Hamilton Health Sciences (HHS)] is a hospital network of seven hospitals and a cancer centre serving Hamilton, Ontario, Canada. In 2022, it was recognized as a top employer in the Hamilton-Niagara region and a top employer of young people in Canada.

Hospitals
Hamilton General Hospital
McMaster University Medical Centre
McMaster Children's Hospital
Juravinski Hospital
St. Peter's Hospital
West Lincoln Memorial Hospital
Juravinski Cancer Centre
West End Clinic / Urgent Care Centre
Ron Joyce Children's Health Centre
Regional Rehabilitation Centre
David Braley Research Institute
Satellite Health Facility

Overview

Hamilton Health Sciences (HHS) was formed in 1996 when Hamilton General, Henderson General, McMaster and Chedoke hospitals merged to form Hamilton Health Sciences Corporation; this union formed one of the largest teaching hospitals in Ontario with four sites, approximately 8,000 employees and 1,000 physicians. 

In 2003, Juravinski Cancer Centre joined HHS, followed by St.

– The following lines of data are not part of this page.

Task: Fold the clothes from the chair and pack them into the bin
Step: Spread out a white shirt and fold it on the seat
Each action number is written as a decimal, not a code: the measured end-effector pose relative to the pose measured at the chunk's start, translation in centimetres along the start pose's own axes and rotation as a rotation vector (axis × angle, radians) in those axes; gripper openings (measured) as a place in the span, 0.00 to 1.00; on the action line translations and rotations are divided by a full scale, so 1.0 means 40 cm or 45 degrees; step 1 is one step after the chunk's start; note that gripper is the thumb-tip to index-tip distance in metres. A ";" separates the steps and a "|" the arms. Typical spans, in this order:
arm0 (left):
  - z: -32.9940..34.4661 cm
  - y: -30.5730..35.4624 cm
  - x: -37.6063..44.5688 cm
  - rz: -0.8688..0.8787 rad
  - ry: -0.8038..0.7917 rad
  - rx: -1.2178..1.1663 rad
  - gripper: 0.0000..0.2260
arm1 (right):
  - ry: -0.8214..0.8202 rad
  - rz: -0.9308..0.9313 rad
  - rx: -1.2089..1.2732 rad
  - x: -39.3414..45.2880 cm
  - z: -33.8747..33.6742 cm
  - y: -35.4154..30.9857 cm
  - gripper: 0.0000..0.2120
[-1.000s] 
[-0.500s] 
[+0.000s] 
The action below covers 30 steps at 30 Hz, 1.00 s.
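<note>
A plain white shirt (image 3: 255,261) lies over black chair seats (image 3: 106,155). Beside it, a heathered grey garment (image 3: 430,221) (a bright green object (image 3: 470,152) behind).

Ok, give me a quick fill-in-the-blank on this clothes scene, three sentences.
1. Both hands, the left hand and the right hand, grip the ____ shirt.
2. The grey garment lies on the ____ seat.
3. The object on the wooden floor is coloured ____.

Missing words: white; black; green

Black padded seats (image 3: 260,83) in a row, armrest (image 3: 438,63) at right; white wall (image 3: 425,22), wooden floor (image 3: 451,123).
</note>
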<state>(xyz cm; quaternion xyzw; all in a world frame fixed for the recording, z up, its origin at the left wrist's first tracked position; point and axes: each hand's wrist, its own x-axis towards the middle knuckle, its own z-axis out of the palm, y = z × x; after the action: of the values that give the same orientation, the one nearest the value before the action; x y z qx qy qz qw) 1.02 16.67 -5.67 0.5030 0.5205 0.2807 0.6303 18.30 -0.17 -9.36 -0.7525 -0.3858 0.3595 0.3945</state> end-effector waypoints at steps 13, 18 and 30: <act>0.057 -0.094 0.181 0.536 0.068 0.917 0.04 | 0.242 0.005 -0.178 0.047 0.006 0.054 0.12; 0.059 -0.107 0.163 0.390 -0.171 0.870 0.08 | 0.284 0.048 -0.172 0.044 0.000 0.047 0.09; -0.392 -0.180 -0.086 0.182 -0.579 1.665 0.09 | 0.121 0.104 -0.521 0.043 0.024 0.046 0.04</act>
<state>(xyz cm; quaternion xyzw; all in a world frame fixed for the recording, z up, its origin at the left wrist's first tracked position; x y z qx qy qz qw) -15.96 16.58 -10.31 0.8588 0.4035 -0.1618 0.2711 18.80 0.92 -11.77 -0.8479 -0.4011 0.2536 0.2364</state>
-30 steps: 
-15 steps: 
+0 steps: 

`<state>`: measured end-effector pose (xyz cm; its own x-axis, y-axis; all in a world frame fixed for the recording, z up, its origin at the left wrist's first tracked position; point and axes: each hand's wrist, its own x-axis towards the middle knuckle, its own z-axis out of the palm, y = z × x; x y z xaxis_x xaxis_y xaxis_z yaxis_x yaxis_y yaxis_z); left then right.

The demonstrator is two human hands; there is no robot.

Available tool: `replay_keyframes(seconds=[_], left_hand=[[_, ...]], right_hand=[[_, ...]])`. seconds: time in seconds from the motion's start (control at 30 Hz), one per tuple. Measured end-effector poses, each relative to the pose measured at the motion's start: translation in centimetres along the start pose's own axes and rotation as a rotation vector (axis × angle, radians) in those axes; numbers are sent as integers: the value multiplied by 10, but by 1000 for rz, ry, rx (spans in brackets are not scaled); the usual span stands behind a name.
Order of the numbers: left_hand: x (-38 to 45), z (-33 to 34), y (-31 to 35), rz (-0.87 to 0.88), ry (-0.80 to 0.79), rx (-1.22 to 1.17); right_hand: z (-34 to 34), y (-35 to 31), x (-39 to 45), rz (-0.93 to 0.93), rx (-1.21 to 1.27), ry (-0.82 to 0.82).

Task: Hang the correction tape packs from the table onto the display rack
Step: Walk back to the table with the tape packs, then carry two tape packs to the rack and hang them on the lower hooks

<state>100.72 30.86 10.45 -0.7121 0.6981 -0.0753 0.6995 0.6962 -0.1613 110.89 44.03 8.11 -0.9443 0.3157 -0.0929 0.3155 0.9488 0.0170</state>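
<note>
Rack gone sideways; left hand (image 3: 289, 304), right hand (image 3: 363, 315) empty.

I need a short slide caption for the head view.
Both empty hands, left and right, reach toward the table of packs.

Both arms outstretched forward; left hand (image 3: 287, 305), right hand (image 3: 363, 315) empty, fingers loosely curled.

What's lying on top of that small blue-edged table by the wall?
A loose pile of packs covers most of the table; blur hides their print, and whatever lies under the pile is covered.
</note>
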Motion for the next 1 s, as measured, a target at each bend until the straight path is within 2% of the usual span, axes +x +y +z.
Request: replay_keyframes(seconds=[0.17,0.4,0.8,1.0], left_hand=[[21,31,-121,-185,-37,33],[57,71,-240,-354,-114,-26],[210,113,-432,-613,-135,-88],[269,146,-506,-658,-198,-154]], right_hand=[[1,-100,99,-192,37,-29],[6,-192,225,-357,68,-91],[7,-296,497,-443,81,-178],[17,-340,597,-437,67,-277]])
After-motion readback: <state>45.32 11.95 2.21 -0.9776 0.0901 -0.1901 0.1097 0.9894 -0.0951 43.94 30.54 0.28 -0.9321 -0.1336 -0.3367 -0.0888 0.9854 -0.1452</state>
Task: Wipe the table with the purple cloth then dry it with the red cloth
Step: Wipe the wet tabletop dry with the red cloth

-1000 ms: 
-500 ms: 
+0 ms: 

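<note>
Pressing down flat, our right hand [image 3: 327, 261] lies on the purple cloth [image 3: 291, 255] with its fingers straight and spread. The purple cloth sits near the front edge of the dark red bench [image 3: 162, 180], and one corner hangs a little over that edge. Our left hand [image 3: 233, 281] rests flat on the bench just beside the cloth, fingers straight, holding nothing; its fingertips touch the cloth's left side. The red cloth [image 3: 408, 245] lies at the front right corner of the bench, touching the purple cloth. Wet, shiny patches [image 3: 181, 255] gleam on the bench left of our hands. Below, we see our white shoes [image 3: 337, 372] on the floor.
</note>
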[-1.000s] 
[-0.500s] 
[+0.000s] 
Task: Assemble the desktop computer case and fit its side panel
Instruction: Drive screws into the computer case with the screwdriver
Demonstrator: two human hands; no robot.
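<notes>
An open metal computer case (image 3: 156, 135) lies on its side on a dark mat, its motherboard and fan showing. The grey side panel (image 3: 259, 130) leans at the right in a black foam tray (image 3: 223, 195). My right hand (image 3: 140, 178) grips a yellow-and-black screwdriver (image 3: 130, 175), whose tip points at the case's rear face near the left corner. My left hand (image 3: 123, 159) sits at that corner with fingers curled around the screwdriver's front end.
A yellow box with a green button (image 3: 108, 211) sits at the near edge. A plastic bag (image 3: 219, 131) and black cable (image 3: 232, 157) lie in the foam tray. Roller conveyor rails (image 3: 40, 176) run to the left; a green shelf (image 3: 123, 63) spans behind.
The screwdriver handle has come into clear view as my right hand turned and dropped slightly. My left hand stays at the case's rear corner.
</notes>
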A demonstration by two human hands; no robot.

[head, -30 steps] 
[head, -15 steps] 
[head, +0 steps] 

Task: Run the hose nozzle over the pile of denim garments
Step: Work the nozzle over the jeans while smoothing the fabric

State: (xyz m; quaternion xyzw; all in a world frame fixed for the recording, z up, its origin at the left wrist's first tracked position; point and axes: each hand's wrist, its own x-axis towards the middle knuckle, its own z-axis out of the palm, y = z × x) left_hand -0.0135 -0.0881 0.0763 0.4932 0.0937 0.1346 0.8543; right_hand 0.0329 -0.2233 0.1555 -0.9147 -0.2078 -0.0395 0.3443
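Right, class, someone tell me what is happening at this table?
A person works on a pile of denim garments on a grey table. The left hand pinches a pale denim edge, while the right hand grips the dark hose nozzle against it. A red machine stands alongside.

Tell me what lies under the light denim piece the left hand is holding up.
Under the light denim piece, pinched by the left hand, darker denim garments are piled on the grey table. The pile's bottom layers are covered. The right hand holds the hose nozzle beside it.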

Peter’s Hospital in 2008. In 2010, Henderson General Hospital was renamed Juravinski Hospital, and in 2014, West Lincoln Memorial Hospital joined the organization.

The David Braley Cardiac, Vascular and Stroke Research Institute opened in 2010 and is located behind the Hamilton General Hospital. It is a $90 million research centre and employees nearly 500 scientists. The new building is . David Braley contributed $10 million towards the project.

The Ron Joyce Children's Centre, which opened in the fall 2015, is the only centre of its kind in Canada. The purpose-built facility houses a variety of programs including: Autism Spectrum Disorder Service, Child and Youth Mental Health Program, Developmental Pediatrics and Rehabilitation Program, Prosthetics and Orthotics Services and Audiology Services. It is situated on the Hamilton General Hospital campus but administratively part of McMaster Children’s Hospital.

Today, Hamilton Health Sciences is a community of 15,000 staff, physicians, researchers and volunteers that proudly serves southwestern Ontario residents. HHS also provides specialized, advanced care to people from across the province.

HHS offers world-leading expertise in many areas, including cardiac and stroke care, cancer care, palliative care and pediatrics.

HHS is a world-renowned hospital for health care research. HHS focuses daily on improving the quality of care for their patients through innovation and evidence-based practices.

As the largest employer in the Greater Hamilton region, HHS plays a vital role in training the next generation of health professionals in collaboration with their academic partners, including McMaster University and Mohawk College.

Hamilton Health Sciences Foundation is a registered charitable organization that supports six of the hospitals and the cancer centre within Hamilton Health Sciences.

The current president and chief executive officer of Hamilton Health Sciences is Rob MacIsaac.